4 Do’s and Don’ts for Lawyers
- Don’t adopt your client’s story without question. Do keep an open and inquiring mind about the whole family system.
- Don’t interview the children. Do refer the children to an ethical, experienced therapist for an assessment.
- Don’t scream “parental alienation” – that’s a conclusion, not a description and you’ll embarrass yourself if you use the term “syndrome.” Do describe the behaviors, facts, concerns you are seeing.
- Don’t delay the process or hearings. Do get to the judge quickly and ask for a team meeting.
The Ideal Team
The judge is an essential member of the team. They are the role model for good parenting – spelling out expectations, using the bully pulpit to educate and persuade, and creating accountability by responding appropriately to misbehaviors. The judge also has the authority to order appropriate interventions that can reintegrate the family system.
The ideal team is made up of the judge, the attorneys, the therapists for the family members, and a therapeutic coordinator, and perhaps minor’s counsel. This is an expensive prospect, and it can be whittled down to the absolute essentials of a family therapist and a judge. The judge is the team leader and active participant; the lawyers are supportive of the team process and not adversarial; the parents give the therapists authorization to talk to one another and to the coordinator who talks to the legal team members.

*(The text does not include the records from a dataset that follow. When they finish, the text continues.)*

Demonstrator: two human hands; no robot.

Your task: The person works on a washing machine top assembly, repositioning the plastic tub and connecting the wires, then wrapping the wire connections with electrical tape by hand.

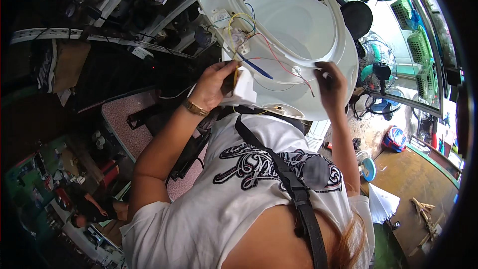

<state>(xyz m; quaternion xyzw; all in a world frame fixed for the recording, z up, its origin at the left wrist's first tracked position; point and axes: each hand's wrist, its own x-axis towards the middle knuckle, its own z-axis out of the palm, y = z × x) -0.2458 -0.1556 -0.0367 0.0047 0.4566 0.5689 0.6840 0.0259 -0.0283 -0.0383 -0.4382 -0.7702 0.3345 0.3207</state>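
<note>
A large white plastic appliance housing (338, 45) with a round opening and a deep tub (279, 12) lies in front of me. My left hand (216, 83) is at its near left, thumb and fingers pinched on thin wires. A white plastic piece (245, 87) is beside those fingers. Yellow wire (230, 27) loops up from there, near a small clear part (241, 40). A dark blue strip (258, 68) slants across the rim. Red wire (279, 60) trails rightward. My right hand (332, 83) is raised near its loose end, fingers curled; what they hold is hidden.
A standing fan (381, 69) and green baskets (418, 47) are at the right. A brown wooden surface (411, 174) carries dry sticks. At the left stands a pink speckled panel (130, 124). A person (99, 209) is visible far down left.
</note>
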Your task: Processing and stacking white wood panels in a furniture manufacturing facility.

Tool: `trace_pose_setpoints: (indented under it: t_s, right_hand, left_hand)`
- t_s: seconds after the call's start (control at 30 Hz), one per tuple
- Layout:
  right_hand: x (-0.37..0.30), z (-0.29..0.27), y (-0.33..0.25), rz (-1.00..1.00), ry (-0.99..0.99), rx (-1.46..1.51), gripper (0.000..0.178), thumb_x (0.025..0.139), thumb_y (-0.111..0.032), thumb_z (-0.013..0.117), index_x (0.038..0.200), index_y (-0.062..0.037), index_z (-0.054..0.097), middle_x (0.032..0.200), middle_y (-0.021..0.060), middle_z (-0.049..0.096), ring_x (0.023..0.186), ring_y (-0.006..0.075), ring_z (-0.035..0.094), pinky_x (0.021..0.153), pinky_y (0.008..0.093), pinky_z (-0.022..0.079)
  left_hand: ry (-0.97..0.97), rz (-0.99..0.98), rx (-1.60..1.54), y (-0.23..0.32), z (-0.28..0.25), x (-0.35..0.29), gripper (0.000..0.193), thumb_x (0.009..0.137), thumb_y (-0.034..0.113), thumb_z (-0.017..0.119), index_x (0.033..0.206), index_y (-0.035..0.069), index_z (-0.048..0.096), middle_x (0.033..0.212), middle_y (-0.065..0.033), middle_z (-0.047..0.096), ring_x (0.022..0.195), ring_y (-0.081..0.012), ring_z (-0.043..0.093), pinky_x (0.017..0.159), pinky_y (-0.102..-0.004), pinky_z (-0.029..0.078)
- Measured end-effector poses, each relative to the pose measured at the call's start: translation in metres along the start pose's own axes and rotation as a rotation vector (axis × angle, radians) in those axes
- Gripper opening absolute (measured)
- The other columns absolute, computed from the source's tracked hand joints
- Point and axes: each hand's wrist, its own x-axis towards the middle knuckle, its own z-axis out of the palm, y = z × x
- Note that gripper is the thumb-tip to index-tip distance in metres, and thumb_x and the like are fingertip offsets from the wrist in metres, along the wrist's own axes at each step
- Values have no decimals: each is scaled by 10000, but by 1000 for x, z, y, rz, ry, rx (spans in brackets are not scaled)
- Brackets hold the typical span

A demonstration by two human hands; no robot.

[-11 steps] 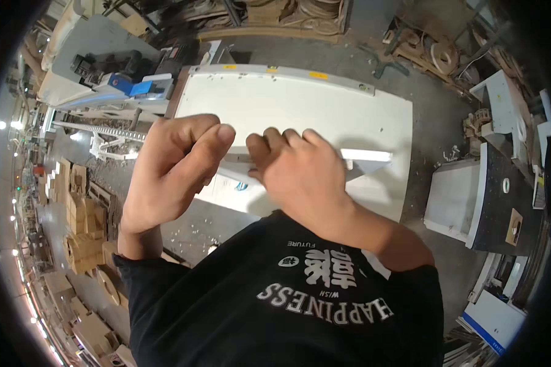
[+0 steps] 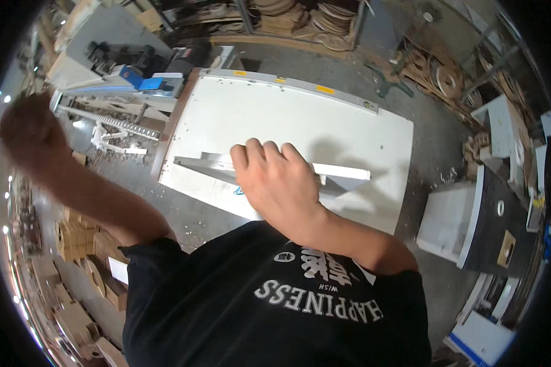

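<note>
My right hand [image 2: 278, 189] is closed over the top edge of a narrow white-edged panel [image 2: 348, 173], its fingers wrapped over the far side. The panel spans left to right above a white tabletop [image 2: 275, 119], with a greyish face beneath its right part. My hand hides the panel's middle. Far off to the left, my left hand [image 2: 33, 128] is raised well away from the panel and smeared by motion. Whether its fingers hold anything does not show.
A long silver spirit level [image 2: 300, 85] lies along the tabletop's far edge. A machine with a blue part [image 2: 150, 84] stands at the far left. Cardboard boxes [image 2: 73, 244] are at the left, and a dark-faced white cabinet [image 2: 453, 214] at the right.
My left hand has swung away from beside the panel to the far left. My right hand keeps its grip on the panel, whose left end now shows.
</note>
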Motion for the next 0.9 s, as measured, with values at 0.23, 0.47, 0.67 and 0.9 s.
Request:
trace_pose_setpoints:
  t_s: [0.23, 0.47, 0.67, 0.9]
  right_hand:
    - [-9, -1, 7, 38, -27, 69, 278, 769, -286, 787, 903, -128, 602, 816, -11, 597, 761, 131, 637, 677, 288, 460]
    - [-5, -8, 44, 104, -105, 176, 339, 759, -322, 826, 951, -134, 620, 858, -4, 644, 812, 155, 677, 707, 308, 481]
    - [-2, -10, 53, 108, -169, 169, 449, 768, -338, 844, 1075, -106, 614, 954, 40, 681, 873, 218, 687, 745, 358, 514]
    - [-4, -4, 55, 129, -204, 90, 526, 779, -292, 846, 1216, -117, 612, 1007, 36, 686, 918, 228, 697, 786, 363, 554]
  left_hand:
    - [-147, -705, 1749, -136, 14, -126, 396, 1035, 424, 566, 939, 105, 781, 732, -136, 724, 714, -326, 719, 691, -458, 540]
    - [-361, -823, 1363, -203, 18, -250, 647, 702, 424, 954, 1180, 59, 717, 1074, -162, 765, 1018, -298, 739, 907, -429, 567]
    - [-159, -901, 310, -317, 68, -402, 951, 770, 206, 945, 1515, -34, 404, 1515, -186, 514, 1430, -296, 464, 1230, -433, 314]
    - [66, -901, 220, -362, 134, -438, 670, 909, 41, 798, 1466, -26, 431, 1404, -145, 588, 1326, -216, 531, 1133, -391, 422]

The team creates a specific and detailed court order regarding the parenting schedule and the parents’ roles and responsibilities as well as the intervention process and description of the roles and responsibilities of each of the team members. The orders will state the objectives of the intervention, the timing of the frequent return to the court, and the consequences of a violation of the court orders.
Conclusion: A Healthy Relationship with Both Parents
It takes practice and expertise, but if the team of legal and mental health professionals avoids delays, creates detailed court orders, and meets frequently to manage the case and share information, then the child has a chance to form a healthy relationship with both parents.
Special Thanks to Law Clerk William Taylor Gleason for his assistance with this article.